• _What to work on_:
In the entries below, find each line bearing the string "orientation" and copy it.

[Opening Records provided section]

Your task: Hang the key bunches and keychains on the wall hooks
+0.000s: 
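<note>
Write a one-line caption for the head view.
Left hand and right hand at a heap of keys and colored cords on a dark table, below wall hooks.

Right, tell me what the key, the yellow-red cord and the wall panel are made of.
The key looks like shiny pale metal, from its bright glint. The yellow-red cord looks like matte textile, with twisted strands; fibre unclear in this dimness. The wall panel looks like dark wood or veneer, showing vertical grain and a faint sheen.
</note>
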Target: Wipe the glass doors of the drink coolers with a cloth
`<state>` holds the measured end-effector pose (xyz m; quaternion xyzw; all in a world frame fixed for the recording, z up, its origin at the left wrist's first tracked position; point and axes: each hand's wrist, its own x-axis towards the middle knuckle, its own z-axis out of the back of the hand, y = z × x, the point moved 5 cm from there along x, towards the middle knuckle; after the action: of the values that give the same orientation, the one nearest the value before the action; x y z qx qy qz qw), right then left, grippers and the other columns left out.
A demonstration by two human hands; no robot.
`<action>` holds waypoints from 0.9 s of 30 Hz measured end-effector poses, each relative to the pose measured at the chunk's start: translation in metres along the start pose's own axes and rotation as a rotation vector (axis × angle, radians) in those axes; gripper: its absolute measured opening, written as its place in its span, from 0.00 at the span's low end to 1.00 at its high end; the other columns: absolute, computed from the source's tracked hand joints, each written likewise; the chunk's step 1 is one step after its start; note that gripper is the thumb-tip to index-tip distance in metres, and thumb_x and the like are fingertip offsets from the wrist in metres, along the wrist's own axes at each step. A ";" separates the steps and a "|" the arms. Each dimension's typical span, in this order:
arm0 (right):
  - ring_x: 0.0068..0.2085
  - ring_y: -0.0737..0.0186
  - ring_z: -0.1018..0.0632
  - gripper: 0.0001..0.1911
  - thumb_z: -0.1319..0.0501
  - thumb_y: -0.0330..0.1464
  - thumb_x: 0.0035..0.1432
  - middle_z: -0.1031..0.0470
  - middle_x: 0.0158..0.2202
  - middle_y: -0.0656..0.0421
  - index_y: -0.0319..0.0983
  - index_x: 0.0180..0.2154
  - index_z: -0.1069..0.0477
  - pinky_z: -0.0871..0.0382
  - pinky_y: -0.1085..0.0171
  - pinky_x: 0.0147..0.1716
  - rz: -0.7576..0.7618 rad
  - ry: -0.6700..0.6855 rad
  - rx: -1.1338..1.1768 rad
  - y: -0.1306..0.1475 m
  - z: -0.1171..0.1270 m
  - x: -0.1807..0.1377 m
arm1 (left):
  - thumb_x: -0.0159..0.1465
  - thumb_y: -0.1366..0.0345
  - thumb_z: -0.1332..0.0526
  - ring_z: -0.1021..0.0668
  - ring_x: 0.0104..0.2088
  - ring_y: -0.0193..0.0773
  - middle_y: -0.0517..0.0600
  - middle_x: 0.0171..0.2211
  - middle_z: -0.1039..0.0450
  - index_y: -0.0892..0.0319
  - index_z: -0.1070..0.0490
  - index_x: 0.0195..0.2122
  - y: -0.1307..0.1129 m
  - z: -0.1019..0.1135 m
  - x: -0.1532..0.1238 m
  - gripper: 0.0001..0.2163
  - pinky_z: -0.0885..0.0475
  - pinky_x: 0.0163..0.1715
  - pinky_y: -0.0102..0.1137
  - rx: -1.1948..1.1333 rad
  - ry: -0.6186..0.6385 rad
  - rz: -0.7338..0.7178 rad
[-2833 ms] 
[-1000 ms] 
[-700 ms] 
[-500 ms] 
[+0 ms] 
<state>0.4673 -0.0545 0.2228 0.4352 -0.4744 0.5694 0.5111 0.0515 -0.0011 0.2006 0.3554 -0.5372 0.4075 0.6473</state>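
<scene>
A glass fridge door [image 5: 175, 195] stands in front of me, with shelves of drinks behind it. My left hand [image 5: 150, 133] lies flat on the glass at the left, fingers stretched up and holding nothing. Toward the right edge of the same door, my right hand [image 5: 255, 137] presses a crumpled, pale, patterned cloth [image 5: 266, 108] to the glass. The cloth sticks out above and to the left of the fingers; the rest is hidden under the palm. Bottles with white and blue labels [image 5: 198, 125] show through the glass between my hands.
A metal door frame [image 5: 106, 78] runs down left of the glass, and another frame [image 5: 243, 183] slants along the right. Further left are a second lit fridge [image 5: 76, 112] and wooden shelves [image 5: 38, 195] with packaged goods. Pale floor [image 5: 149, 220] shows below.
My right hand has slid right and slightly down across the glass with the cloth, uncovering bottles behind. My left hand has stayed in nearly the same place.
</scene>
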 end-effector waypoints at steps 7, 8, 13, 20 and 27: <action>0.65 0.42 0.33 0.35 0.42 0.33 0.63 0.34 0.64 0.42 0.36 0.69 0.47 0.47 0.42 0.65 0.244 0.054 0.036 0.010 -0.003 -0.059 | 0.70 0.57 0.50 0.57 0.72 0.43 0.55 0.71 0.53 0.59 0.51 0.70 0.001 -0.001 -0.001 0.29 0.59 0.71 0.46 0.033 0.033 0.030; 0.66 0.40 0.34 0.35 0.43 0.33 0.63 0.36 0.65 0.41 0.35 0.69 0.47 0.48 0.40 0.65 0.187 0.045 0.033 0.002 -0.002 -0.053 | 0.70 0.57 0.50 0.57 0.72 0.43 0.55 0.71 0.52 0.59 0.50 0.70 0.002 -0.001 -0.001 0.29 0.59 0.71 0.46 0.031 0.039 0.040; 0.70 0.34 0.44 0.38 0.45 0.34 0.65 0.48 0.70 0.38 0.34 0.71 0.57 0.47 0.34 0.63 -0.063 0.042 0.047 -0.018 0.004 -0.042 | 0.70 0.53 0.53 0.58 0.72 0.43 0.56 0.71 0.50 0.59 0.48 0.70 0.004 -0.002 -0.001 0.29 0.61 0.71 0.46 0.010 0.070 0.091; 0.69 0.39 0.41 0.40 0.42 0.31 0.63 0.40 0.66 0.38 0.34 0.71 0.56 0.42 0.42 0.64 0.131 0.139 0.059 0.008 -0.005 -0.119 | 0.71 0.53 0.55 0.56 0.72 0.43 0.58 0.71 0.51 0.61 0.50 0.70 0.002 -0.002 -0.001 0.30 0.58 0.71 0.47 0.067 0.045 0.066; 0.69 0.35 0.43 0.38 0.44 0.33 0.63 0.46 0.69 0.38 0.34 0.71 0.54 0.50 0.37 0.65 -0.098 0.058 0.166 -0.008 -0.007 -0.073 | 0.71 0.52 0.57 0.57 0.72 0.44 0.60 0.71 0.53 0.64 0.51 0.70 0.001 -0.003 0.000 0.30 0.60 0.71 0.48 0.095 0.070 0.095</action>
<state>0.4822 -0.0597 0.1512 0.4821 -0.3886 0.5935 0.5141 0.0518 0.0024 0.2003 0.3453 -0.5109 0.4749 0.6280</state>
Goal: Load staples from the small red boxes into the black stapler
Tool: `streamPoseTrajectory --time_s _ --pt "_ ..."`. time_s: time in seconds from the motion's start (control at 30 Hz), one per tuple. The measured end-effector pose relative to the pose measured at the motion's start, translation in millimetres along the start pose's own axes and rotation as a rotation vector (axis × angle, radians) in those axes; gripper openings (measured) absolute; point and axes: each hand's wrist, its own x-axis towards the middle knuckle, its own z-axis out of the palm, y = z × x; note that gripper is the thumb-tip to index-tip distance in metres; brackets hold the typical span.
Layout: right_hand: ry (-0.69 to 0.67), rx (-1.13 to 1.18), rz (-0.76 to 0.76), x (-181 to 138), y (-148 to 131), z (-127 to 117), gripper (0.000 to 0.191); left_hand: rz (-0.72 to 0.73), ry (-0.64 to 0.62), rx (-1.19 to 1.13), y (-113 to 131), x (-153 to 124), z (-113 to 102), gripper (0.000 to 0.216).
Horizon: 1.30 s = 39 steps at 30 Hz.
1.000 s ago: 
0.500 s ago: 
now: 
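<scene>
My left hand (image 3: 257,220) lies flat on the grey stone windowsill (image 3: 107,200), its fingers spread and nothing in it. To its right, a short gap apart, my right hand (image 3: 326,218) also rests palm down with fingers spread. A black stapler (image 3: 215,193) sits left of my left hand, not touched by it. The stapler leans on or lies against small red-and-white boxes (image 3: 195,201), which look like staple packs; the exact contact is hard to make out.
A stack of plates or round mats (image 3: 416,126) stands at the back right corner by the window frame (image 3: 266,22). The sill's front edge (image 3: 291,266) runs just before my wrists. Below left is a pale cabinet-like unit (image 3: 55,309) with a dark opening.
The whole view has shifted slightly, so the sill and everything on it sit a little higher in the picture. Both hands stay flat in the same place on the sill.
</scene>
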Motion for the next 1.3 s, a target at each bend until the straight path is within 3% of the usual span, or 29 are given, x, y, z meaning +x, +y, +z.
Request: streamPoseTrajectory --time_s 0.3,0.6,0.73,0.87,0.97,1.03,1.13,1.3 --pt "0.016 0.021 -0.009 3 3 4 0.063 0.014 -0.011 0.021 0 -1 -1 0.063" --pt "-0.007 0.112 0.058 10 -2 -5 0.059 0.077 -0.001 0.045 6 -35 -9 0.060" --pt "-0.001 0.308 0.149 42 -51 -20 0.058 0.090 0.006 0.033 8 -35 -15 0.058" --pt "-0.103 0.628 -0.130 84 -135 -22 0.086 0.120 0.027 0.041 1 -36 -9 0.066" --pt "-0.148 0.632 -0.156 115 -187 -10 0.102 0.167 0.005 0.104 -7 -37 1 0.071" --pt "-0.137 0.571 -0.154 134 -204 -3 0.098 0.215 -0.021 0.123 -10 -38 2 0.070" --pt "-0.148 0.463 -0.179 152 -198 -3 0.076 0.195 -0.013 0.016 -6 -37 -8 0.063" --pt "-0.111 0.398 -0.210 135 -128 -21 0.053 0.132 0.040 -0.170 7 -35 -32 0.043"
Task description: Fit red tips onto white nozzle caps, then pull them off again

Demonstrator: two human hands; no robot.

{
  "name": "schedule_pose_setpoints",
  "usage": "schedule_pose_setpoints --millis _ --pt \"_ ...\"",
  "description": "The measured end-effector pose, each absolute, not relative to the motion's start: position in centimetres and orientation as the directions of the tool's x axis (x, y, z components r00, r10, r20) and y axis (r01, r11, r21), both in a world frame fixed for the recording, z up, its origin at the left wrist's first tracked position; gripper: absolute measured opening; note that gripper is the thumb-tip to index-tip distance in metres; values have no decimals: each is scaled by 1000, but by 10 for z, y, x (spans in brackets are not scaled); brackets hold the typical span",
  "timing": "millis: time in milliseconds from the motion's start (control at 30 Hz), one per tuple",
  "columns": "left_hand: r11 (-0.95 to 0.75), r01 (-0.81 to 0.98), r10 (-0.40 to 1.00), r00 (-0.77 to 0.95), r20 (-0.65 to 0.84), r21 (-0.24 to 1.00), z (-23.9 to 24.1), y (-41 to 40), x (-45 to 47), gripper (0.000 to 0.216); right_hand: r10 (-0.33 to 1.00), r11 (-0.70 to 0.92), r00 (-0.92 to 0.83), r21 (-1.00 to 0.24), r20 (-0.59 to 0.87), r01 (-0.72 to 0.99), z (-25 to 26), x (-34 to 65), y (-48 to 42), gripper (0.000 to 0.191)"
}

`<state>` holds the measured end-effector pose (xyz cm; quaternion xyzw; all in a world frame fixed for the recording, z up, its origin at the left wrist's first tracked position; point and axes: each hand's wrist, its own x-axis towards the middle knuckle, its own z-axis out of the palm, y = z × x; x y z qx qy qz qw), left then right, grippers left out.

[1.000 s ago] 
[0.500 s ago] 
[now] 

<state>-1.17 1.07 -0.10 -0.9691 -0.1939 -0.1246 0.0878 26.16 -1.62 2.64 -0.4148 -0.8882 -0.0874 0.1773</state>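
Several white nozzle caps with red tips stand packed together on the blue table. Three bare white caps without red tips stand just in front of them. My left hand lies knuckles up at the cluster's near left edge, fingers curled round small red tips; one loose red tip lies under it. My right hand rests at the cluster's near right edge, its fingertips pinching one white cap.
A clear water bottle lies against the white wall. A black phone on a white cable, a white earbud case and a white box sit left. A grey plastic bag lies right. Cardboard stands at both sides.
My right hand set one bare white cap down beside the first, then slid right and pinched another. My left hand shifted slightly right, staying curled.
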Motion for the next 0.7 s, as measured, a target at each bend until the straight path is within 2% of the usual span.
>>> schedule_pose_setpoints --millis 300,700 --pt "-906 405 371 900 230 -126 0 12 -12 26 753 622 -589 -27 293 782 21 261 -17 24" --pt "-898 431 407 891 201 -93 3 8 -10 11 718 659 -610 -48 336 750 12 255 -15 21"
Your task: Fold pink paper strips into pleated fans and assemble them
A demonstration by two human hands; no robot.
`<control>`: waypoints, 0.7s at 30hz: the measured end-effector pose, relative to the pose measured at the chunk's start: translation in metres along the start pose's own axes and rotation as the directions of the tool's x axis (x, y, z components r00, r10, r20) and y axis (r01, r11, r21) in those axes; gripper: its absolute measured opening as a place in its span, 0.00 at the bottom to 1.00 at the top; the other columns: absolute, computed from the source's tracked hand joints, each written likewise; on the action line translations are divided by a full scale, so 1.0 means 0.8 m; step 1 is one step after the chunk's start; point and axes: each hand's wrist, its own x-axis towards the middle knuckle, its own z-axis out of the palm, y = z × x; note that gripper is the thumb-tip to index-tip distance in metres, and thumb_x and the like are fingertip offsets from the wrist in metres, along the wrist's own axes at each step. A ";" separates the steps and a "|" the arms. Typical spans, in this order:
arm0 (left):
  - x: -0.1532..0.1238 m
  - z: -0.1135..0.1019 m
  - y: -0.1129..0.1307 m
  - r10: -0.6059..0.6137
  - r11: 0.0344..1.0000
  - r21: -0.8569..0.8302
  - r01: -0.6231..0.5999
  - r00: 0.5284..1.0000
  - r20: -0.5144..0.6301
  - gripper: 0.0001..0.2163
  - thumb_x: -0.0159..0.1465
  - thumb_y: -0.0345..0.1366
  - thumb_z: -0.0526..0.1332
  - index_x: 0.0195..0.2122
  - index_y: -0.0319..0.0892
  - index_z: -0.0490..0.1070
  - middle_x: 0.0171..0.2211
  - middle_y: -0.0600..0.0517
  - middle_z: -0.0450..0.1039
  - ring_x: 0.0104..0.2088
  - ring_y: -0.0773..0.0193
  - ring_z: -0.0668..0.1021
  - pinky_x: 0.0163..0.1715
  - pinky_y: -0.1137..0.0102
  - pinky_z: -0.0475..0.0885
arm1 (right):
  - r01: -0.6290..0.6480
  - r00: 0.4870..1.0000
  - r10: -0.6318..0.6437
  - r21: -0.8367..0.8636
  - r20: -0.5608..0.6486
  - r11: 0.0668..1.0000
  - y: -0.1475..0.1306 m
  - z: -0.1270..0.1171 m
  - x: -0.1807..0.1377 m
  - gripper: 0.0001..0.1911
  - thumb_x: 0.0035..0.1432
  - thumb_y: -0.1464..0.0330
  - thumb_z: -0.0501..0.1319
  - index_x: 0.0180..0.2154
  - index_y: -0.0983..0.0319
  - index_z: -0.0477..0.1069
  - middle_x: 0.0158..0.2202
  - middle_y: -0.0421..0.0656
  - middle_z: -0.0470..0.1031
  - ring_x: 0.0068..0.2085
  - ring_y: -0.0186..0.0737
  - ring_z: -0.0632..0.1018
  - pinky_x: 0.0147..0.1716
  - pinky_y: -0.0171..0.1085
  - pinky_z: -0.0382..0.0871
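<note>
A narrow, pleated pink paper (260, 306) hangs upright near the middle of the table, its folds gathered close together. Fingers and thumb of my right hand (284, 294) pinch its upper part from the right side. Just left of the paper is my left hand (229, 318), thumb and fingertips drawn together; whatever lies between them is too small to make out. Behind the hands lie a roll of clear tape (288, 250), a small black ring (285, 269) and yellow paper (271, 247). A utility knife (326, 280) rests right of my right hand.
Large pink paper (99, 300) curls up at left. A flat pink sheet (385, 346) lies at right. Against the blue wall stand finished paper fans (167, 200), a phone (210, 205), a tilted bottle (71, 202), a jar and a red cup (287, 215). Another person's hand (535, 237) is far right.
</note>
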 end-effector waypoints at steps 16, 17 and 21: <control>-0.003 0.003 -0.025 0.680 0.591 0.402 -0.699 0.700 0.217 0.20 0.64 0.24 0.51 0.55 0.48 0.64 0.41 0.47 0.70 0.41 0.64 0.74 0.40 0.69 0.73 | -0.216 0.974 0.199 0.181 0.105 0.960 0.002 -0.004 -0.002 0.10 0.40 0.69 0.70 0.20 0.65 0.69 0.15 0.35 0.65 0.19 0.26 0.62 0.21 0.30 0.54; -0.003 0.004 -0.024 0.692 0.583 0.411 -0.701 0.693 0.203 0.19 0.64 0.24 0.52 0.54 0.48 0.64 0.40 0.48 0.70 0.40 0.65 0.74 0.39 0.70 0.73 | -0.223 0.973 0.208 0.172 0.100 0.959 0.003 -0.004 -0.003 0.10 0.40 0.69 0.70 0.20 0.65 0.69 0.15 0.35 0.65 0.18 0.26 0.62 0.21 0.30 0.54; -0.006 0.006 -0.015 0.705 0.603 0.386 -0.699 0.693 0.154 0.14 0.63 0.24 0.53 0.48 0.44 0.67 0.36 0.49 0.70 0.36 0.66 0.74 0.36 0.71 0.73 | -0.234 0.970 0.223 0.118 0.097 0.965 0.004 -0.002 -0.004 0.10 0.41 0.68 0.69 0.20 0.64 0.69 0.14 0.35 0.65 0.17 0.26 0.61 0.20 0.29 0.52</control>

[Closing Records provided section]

• _Exercise response_:
`<state>` holds the measured end-effector pose (xyz m; quaternion xyzw; all in a world frame fixed for the recording, z up, its origin at the left wrist's first tracked position; point and axes: each hand's wrist, its own x-axis towards the middle knuckle, its own z-axis out of the back of the hand, y = z × x, the point moved 5 cm from there along x, towards the middle knuckle; after the action: of the values that give the same orientation, the one nearest the value before the action; x y z qx qy qz qw), right then left, grippers and the other columns left out.
  "description": "The measured end-effector pose, each absolute, not relative to the motion's start: position in centimetres and orientation as the directions of the tool's x axis (x, y, z components r00, r10, r20) and y axis (r01, r11, r21), both in a world frame fixed for the recording, z up, its origin at the left wrist's first tracked position; gripper: absolute measured opening; note that gripper is the thumb-tip to index-tip distance in metres; values have no decimals: each is scaled by 1000, but by 10 for z, y, x (spans in brackets are not scaled); brackets hold the typical span",

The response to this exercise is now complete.